## Encoding Categorical Variables:

Categorical variables are those that represent categories or groups and don't have inherent numerical value. Encoding categorical variables is essential because many machine learning algorithms require numerical input. Here are the commonly used encoding techniques:

#### 1. One-Hot Encoding:

**Concept:**
One-Hot Encoding converts categorical variables into binary vectors where each category is represented by a binary indicator (0 or 1).

**Maths:**
If a categorical variable has $ k $ unique categories, one-hot encoding creates $ k $ binary columns. For each sample, only one column will have a value of 1, indicating the presence of that category.

**Example:**
Suppose we have a categorical variable "Color" with three categories: Red, Blue, Green.
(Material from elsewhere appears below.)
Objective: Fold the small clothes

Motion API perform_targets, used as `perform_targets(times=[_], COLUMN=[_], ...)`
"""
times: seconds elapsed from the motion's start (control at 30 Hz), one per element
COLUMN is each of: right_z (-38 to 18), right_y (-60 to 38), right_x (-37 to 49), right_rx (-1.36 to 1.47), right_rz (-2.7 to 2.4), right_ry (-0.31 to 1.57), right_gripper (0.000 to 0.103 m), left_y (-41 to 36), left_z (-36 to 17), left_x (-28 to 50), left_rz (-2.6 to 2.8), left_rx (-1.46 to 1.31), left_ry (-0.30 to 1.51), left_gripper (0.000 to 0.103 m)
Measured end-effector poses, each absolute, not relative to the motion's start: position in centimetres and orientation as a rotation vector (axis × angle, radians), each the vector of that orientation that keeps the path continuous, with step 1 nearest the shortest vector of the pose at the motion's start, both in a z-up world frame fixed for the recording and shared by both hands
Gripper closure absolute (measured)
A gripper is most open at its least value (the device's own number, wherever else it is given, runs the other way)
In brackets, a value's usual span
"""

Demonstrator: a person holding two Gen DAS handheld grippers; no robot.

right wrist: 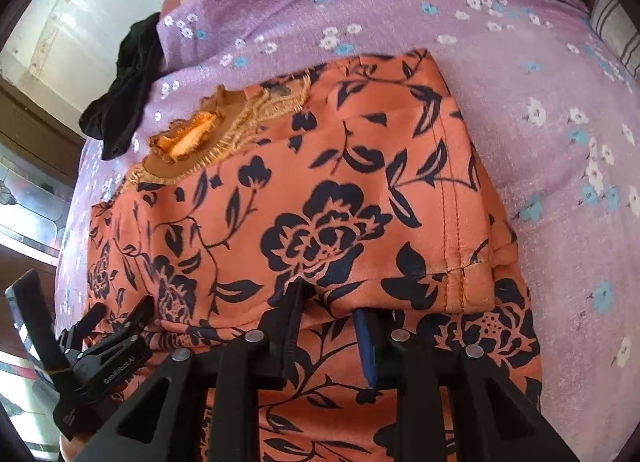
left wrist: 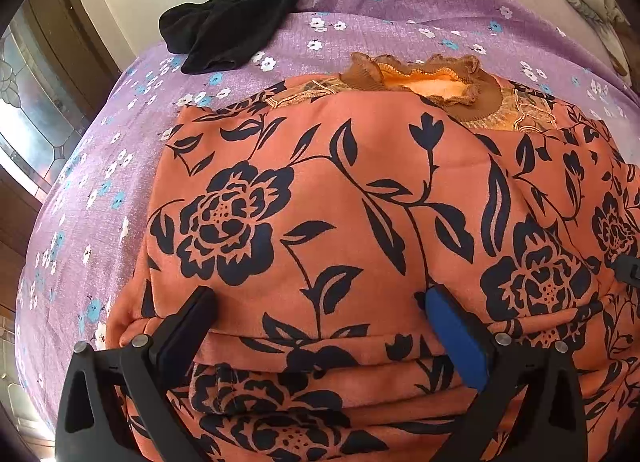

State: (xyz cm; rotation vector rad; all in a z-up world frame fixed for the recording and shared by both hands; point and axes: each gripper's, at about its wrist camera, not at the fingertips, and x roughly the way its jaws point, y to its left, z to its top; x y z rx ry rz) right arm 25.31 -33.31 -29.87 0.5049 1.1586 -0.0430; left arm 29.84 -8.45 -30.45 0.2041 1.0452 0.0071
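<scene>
An orange garment with black flowers (left wrist: 340, 198) lies partly folded on the purple flowered bedsheet (left wrist: 400, 14); its brown frilled collar (left wrist: 436, 82) points away from me. My left gripper (left wrist: 320, 302) is open, its fingers resting wide apart on the folded near edge. In the right wrist view the same garment (right wrist: 320, 190) has a flap folded over, and my right gripper (right wrist: 332, 302) is nearly shut, its fingertips tucked under the hemmed edge of that flap. The left gripper's body (right wrist: 100, 354) shows at the lower left there.
A crumpled black garment (left wrist: 240, 10) lies on the sheet beyond the orange one, also in the right wrist view (right wrist: 128, 90). A pale wall and a window are at the left. A striped pillow (right wrist: 616, 30) is at the far right.
</scene>
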Motion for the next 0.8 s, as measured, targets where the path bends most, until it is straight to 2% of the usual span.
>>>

After one-hot encoding:
```
| Color_Red | Color_Blue | Color_Green |
|-----------|------------|-------------|
|    1      |     0      |      0      |
|    0      |     1      |      0      |
|    0      |     0      |      1      |
```

**When to Use:**
- When the categorical variable has no inherent order or hierarchy.
- When the number of categories is not excessively large.

**Why to Use:**
- Ensures each category is treated equally.
- Prevents numerical interpretation of ordinality.

**Advantages:**
- Maintains all information from the categorical variable.
- Works well with most machine learning algorithms.

**Disadvantages:**
- Increases dimensionality, especially with high cardinality categorical variables.

#### 2. Label Encoding:

**Concept:**
Label Encoding assigns a unique integer to each category, essentially converting categories into numerical labels.

**Maths:**
Assigning integers incrementally to categories. 

**Example:**
Suppose we have a categorical variable "Size" with categories: Small, Medium, Large.
```
Small  -> 0
Medium -> 1
Large  -> 2
```

**When to Use:**
- When the categorical variable has an inherent order or hierarchy.

**Why to Use:**
- Maintains ordinal information when it exists.

**Advantages:**
- Reduces dimensionality compared to one-hot encoding.
- Preserves ordinal information.

**Disadvantages:**
- Can introduce unintended ordinality to categorical variables without natural order.

#### 3. Ordinal Encoding:

**Concept:**
Ordinal Encoding assigns numerical values to categories based on their order or rank.

**Maths:**
Similar to Label Encoding, but the mapping is based on the order of categories.

**Example:**
Suppose we have a categorical variable "Education" with categories: High School, Bachelor's, Master's, PhD.
```
High School -> 1
Bachelor's  -> 2
Master's    -> 3
PhD         -> 4
```

**When to Use:**
- When the categorical variable has an inherent order or hierarchy, but the numerical difference between categories is not significant.

**Why to Use:**
- Preserves ordinal information.

**Advantages:**
- Reduces dimensionality compared to one-hot encoding.
- Preserves ordinal information.

**Disadvantages:**
- Assumes equal spacing between categories which may not be true.

#### 4. Target Encoding:

**Concept:**
Target Encoding (or Mean Encoding) replaces categories with the mean of the target variable for each category.

**Maths:**
For each category $ i $, replace it with the mean of the target variable $ y $ for that category.

**Example:**
Suppose we have a categorical variable "City" with different categories and a target variable "Salary".
```
|   City   | Salary |
|----------|--------|
|  London  |  5000  |
|  Paris   |  6000  |
|  London  |  4800  |
|  Paris   |  5500  |
```
After target encoding:
```
|   City   | Salary |
|----------|--------|
|  London  |  4900  |
|  Paris   |  5750  |
|  London  |  4900  |
|  Paris   |  5750  |
```

**When to Use:**
- When one-hot encoding would create too many features.
- When preserving the relationship between the category and the target variable is important.

**Why to Use:**
- Captures information about the target variable within the categorical variable.

**Advantages:**
- Reduces dimensionality compared to one-hot encoding.
- Preserves relationship with target variable.

**Disadvantages:**
- Prone to overfitting, especially with small or noisy datasets.
- Sensitive to outliers and imbalanced data.

### Types of Target Encoding:

- **Simple Mean Encoding:** Replace each category with the mean of the target variable.
- **Smoothing Mean Encoding:** Combines the mean of the category with the overall mean to avoid overfitting.
- **Leave-One-Out Encoding:** Similar to mean encoding but excludes the current sample's target value to avoid leakage.
- **Expanding Mean Encoding:** Uses the expanding window mean of the target variable.

These encoding techniques play a crucial role in preparing categorical variables for machine learning models, each with its own set of advantages and considerations depending on the nature of the data and the problem at hand.